Anggota Komisi VIII DPR RI Selly Andriany Gantina mengatakan, anak korban kekerasan seksual itu mengalami trauma. Bahkan, kata dia, mereka masih ketakutan ketika mendengar nama tersangka. Menurut dia, anak-anak itu membutuhkan pendampingan. “Perlu adanya penanganan khusus, agar trauma mereka bisa hilang,” ujarnya.
Ihwal proses hukum kasus kekerasan seksual itu, Selly mengatakan, pihaknya akan ikut mengawal. “Kami berharap pelaku dihukum setimpal. Kami akan kawal kasus ini,” kata dia.
Pada Jumat (17/3/2023), Polres Cirebon Kota mengungkap kasus dugaan kekerasan seksual atau pencabulan, yang diduga dilakukan tersangka berinisial S alias OB. “Tersangka yang kami tangkap berinisial S alias OB, merupakan guru di salah satu madrasah,” kata Kepala Polres (Kapolres) Cirebon Kota AKBP Ariek Indra Sentanu.
Menurut Kapolres, tersangka diduga melakukan kekerasan seksual terhadap sebelas anak. Berdasarkan hasil pemeriksaan, kata dia, tersangka diduga melakukan tindakan tersebut pada November 2022 hingga terakhir kali pada sekitar Februari 2023.
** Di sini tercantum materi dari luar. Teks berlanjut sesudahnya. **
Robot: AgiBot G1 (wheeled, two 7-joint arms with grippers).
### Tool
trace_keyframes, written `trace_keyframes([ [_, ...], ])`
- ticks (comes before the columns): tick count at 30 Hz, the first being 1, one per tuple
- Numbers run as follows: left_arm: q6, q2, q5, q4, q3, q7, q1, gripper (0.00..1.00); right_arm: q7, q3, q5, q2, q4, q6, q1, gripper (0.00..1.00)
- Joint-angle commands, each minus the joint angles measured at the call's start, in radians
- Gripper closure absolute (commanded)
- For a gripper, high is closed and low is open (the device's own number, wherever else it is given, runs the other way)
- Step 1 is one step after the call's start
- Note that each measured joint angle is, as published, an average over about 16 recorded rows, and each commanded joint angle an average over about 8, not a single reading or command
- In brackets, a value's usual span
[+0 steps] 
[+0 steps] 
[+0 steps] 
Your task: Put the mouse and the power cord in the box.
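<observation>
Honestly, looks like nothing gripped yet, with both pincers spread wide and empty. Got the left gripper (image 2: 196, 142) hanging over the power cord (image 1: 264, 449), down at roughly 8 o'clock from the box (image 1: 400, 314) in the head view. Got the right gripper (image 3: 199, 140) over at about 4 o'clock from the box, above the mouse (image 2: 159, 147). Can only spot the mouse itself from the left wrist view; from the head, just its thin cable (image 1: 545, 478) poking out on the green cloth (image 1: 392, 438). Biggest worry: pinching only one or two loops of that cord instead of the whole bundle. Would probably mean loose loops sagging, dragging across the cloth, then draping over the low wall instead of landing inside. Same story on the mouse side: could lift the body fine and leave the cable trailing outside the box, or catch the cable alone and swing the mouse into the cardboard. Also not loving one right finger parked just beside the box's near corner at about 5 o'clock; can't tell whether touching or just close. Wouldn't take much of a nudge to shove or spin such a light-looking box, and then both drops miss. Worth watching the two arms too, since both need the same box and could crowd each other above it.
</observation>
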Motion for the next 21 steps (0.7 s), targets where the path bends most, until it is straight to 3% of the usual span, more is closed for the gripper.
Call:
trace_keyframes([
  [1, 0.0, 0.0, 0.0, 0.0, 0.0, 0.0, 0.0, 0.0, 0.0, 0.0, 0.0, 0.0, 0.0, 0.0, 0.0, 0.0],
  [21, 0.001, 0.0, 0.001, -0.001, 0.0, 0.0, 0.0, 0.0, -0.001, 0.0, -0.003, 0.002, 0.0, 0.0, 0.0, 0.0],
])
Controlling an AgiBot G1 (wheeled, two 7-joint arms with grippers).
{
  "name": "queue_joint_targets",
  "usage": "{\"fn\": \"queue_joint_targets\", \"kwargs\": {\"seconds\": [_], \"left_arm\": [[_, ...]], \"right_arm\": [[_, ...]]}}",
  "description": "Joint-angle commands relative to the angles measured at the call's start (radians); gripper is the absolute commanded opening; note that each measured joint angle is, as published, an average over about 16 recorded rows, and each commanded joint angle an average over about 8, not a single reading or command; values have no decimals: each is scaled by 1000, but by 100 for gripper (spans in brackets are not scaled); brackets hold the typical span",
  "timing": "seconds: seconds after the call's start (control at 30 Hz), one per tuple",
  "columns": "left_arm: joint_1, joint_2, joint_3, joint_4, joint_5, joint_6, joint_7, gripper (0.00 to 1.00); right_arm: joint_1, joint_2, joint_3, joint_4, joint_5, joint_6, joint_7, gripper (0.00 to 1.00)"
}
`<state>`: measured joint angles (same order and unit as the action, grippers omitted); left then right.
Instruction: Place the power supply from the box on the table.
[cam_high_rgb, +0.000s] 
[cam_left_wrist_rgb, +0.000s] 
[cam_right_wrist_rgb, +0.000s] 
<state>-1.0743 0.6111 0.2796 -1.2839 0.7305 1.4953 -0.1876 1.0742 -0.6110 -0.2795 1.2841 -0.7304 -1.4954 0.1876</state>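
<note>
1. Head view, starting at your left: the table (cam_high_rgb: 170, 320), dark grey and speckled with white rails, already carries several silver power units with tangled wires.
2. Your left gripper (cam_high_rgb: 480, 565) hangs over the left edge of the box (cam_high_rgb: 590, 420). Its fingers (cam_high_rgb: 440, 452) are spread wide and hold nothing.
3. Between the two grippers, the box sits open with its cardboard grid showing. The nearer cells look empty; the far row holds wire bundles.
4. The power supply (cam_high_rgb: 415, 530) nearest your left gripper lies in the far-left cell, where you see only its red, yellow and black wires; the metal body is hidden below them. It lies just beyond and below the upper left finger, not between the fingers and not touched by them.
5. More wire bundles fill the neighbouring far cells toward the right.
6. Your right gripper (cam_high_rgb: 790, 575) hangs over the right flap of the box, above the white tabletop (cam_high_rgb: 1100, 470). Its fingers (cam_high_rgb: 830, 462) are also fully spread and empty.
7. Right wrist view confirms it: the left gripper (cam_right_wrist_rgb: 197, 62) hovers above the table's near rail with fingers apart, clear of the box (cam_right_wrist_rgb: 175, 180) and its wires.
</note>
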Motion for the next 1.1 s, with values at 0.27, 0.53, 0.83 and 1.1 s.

Kapolres menjelaskan, awalnya ada orang tua korban yang merasa resah karena anaknya tidak mau mengaji. Menurut dia, tersangka sempat dimintai keterangan oleh para orang tua anak itu. Di mana kemudian tersangka disebut mengaku dan akan meninggalkan desa. “Namun, kami mendapatkan laporan dari salah satu orang tua dan kemudian menangkap tersangka saat akan pergi,” kata Kapolres.
Menurut Kapolres, modus tersangka diduga berpura-pura mengadakan les tambahan untuk sejumlah korban, yang usianya rata-rata 9-12 tahun. Berdasarkan hasil pemeriksaan, kata dia, tersangka mengancam para korban agar tidak memberitahukan tindakan yang dilakukannya kepada orang tua mereka.